Copy each line of the records below that mentions the word "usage".

▶ **Source data**:
------------
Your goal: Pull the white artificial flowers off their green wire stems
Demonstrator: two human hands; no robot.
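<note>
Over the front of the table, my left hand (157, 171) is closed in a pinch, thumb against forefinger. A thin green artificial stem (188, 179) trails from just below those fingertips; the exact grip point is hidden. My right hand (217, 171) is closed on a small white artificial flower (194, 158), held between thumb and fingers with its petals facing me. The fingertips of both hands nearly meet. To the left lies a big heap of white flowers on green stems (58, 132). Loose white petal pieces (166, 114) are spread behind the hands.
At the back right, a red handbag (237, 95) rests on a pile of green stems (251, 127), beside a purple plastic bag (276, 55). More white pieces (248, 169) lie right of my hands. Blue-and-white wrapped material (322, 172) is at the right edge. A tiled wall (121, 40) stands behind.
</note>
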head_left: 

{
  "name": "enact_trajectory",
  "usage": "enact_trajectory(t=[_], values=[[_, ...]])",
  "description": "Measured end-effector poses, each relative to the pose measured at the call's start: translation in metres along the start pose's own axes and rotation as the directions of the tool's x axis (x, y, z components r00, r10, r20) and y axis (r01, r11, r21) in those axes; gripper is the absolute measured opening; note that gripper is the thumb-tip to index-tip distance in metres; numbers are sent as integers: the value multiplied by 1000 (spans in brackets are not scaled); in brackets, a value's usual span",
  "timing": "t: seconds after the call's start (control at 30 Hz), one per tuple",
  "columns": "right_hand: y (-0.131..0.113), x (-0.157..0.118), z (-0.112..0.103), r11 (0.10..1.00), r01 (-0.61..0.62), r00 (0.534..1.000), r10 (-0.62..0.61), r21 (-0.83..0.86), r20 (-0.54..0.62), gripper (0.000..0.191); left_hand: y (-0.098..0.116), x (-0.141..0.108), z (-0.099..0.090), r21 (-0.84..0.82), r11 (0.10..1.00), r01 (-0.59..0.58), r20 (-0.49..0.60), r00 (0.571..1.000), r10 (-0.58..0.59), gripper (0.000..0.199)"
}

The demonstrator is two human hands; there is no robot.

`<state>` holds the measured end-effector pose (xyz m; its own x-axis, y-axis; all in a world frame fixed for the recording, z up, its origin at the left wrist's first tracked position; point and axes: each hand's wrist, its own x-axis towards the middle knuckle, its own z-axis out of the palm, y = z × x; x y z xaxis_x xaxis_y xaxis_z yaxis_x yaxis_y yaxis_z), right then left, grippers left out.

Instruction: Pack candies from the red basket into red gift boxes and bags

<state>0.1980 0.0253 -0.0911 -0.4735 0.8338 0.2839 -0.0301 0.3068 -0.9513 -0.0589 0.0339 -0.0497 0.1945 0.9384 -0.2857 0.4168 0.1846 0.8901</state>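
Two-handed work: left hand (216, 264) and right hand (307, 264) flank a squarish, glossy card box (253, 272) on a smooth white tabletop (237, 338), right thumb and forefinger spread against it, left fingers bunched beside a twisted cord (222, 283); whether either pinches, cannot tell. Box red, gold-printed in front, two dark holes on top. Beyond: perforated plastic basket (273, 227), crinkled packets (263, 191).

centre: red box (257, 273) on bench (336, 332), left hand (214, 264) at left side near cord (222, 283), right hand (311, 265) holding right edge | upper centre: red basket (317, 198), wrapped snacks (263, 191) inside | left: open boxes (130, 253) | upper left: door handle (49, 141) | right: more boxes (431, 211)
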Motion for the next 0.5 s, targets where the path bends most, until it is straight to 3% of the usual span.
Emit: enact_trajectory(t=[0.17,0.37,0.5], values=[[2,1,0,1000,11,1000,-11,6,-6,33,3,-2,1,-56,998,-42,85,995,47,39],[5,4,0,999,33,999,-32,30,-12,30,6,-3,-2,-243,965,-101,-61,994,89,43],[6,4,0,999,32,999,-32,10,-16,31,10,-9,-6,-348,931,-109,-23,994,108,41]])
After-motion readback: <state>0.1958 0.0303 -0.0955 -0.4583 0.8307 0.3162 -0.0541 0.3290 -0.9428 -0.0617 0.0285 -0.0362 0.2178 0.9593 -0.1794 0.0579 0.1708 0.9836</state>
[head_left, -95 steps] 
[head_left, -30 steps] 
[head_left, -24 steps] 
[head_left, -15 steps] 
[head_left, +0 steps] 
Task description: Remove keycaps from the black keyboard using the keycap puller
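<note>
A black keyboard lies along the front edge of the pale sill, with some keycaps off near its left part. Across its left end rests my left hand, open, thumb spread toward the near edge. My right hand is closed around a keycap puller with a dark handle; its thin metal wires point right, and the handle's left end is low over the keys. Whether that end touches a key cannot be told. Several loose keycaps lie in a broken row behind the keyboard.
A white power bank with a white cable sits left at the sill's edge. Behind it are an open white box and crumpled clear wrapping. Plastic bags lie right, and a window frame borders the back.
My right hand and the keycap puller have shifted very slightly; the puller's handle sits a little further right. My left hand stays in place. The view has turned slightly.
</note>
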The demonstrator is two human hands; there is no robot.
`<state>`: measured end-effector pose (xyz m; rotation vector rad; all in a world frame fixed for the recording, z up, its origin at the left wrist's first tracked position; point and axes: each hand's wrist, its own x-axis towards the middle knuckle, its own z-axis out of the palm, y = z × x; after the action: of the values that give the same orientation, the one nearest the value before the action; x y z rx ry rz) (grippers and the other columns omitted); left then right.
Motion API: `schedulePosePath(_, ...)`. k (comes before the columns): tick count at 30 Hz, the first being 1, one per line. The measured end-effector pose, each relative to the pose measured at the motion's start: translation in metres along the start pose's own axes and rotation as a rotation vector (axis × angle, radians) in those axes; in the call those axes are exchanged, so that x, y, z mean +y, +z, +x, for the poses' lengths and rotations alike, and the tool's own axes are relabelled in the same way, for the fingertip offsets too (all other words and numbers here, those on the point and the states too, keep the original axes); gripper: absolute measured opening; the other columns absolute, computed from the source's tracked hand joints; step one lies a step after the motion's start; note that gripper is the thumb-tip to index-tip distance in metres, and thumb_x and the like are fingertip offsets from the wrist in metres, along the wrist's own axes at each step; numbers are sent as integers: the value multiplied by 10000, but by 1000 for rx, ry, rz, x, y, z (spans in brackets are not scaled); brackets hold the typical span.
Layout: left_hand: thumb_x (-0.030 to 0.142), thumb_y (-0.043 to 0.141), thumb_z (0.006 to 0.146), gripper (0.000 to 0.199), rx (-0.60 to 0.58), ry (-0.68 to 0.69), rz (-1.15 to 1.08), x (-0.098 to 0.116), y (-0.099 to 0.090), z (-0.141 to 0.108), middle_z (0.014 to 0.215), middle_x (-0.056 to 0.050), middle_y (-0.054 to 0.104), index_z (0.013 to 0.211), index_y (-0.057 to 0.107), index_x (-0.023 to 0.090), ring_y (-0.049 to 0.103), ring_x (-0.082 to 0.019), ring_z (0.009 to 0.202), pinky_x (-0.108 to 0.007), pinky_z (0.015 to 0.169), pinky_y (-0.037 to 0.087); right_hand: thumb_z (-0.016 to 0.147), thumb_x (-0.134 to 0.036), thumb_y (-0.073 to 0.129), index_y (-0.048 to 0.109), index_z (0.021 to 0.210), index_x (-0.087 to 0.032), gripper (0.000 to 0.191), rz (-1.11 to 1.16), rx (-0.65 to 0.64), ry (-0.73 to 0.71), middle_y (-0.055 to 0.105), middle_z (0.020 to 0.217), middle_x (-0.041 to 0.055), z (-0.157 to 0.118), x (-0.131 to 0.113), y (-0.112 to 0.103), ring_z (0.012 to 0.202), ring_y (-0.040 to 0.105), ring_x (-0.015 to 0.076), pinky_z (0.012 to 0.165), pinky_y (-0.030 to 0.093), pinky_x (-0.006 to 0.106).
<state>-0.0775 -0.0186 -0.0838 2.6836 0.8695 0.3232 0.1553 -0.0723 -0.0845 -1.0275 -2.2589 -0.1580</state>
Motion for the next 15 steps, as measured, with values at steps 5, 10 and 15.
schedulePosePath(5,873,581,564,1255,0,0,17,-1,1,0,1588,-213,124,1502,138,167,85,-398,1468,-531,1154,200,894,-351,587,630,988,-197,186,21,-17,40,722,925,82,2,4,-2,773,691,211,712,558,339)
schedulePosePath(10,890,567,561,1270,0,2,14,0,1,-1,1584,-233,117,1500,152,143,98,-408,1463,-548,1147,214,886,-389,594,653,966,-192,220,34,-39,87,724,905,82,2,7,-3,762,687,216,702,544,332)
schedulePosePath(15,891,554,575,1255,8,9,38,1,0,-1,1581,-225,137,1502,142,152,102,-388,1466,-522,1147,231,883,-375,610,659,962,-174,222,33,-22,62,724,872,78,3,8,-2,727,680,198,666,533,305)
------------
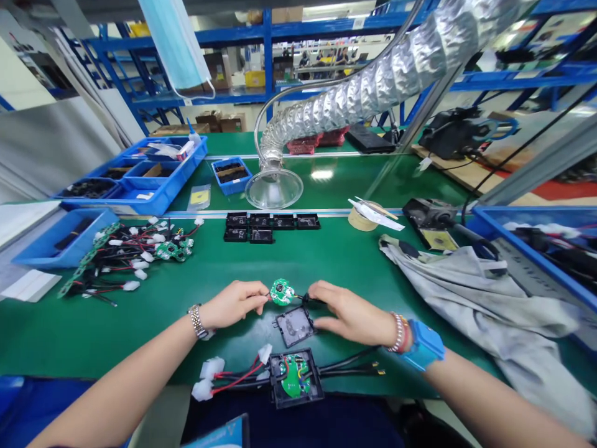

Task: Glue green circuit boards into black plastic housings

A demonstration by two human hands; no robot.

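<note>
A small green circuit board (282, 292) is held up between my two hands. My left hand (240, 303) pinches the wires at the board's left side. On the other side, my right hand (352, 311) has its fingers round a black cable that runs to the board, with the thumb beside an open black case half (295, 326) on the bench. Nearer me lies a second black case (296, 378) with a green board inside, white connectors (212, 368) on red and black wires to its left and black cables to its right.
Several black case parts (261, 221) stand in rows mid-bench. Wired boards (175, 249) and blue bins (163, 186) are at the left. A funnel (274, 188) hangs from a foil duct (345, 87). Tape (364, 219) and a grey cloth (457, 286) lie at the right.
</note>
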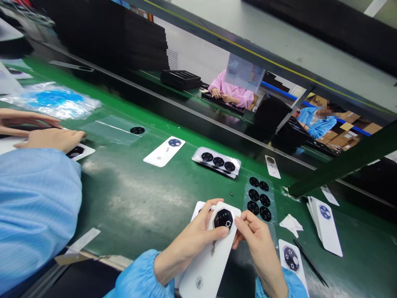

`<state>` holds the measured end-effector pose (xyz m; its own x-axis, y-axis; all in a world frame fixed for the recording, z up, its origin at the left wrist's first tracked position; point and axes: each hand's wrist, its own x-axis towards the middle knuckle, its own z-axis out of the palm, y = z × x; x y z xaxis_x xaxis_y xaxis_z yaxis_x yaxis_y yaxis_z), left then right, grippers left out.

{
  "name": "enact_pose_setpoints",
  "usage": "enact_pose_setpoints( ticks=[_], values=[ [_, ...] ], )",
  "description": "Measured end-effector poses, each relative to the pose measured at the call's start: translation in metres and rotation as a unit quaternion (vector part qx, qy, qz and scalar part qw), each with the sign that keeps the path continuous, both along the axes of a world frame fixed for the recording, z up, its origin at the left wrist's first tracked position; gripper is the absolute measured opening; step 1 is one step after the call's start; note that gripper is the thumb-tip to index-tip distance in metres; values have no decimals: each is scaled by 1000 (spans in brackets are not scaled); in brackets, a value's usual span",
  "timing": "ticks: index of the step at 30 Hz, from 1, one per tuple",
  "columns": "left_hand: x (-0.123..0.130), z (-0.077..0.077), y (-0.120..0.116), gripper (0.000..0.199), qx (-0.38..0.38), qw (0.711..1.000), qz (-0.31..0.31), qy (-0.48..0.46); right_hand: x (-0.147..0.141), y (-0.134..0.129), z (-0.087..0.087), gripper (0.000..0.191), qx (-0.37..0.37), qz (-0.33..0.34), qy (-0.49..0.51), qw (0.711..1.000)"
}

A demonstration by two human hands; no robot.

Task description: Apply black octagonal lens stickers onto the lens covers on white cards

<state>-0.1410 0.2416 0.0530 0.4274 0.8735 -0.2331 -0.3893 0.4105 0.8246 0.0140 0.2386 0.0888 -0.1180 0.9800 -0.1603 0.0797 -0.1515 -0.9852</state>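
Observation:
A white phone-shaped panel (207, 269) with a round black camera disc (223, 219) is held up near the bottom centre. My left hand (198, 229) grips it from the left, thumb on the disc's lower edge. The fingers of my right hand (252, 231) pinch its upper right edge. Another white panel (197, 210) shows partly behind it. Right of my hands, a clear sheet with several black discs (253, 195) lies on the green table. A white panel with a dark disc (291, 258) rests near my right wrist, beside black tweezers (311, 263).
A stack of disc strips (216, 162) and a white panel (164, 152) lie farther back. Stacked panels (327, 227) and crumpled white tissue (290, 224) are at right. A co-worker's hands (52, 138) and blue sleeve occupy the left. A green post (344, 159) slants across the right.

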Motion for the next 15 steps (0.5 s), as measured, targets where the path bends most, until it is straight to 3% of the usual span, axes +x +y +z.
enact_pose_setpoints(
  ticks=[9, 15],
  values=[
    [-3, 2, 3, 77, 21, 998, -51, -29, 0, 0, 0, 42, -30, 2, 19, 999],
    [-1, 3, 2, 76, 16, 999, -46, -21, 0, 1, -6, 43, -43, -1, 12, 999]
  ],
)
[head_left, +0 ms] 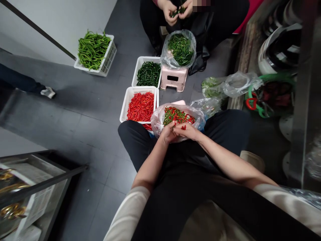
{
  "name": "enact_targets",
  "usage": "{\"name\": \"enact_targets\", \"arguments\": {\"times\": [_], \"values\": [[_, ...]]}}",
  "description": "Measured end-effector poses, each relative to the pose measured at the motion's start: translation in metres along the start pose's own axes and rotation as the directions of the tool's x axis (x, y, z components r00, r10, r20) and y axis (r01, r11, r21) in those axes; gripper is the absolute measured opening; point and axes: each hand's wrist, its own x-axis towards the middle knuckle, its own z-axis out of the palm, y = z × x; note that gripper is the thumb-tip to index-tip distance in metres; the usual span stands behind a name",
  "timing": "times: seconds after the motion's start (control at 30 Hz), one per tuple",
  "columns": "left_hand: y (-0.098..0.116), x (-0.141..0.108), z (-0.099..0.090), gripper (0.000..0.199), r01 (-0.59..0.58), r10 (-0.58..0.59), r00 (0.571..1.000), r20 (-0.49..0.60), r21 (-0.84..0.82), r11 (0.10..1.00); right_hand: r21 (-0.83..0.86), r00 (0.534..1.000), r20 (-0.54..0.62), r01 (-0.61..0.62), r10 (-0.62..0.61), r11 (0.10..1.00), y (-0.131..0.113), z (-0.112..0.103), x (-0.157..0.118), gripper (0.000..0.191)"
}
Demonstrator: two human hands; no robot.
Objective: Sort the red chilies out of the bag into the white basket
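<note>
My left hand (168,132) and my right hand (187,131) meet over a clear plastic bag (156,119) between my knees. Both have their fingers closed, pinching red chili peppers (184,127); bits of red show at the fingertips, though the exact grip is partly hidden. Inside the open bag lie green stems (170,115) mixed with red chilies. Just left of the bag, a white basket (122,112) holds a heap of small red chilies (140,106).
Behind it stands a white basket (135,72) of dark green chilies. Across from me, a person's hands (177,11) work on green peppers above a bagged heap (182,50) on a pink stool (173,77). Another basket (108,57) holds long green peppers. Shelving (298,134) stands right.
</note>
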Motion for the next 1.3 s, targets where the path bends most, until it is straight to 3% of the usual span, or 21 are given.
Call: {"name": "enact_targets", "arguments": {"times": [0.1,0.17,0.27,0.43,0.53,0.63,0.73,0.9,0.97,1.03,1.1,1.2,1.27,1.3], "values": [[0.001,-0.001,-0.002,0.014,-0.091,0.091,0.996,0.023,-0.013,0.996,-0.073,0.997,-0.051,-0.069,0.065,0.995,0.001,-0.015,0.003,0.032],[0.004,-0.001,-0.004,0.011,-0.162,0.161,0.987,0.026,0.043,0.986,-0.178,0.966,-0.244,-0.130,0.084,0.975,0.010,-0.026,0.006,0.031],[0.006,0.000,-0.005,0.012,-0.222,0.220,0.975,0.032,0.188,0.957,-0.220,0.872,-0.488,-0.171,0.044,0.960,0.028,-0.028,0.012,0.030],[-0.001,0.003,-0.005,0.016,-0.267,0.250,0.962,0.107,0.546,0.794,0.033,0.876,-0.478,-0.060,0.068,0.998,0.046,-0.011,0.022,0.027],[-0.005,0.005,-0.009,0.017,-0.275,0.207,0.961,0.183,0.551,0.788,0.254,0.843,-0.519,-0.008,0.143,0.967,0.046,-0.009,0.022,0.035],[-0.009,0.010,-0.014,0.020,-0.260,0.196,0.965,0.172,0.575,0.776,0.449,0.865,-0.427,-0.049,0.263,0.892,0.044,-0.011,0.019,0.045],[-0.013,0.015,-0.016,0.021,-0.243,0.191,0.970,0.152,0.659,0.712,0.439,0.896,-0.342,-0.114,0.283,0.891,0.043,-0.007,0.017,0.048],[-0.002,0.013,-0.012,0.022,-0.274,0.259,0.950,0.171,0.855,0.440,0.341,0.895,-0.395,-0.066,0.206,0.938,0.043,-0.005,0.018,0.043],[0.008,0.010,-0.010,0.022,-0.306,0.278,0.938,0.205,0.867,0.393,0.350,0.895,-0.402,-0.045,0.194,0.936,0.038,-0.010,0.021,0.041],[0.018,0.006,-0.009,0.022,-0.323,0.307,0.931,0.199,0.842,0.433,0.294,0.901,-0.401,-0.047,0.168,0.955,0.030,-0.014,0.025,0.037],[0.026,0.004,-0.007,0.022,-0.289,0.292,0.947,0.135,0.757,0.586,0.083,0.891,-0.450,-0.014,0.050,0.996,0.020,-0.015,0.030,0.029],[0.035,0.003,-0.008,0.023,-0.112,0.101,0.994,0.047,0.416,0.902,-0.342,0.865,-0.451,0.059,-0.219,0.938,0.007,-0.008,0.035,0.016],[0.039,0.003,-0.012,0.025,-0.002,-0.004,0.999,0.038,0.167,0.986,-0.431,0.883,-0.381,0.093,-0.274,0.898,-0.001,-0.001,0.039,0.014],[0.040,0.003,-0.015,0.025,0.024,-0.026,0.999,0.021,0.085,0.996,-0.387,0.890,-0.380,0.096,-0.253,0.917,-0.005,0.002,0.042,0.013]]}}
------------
▶ **RESULT FOR THIS TASK**:
  "usage": "enact_trajectory(t=[_], values=[[_, ...]])",
  "usage": "enact_pose_setpoints( ticks=[_], values=[ [_, ...] ], )",
  "usage": "{\"name\": \"enact_targets\", \"arguments\": {\"times\": [_], \"values\": [[_, ...]]}}",

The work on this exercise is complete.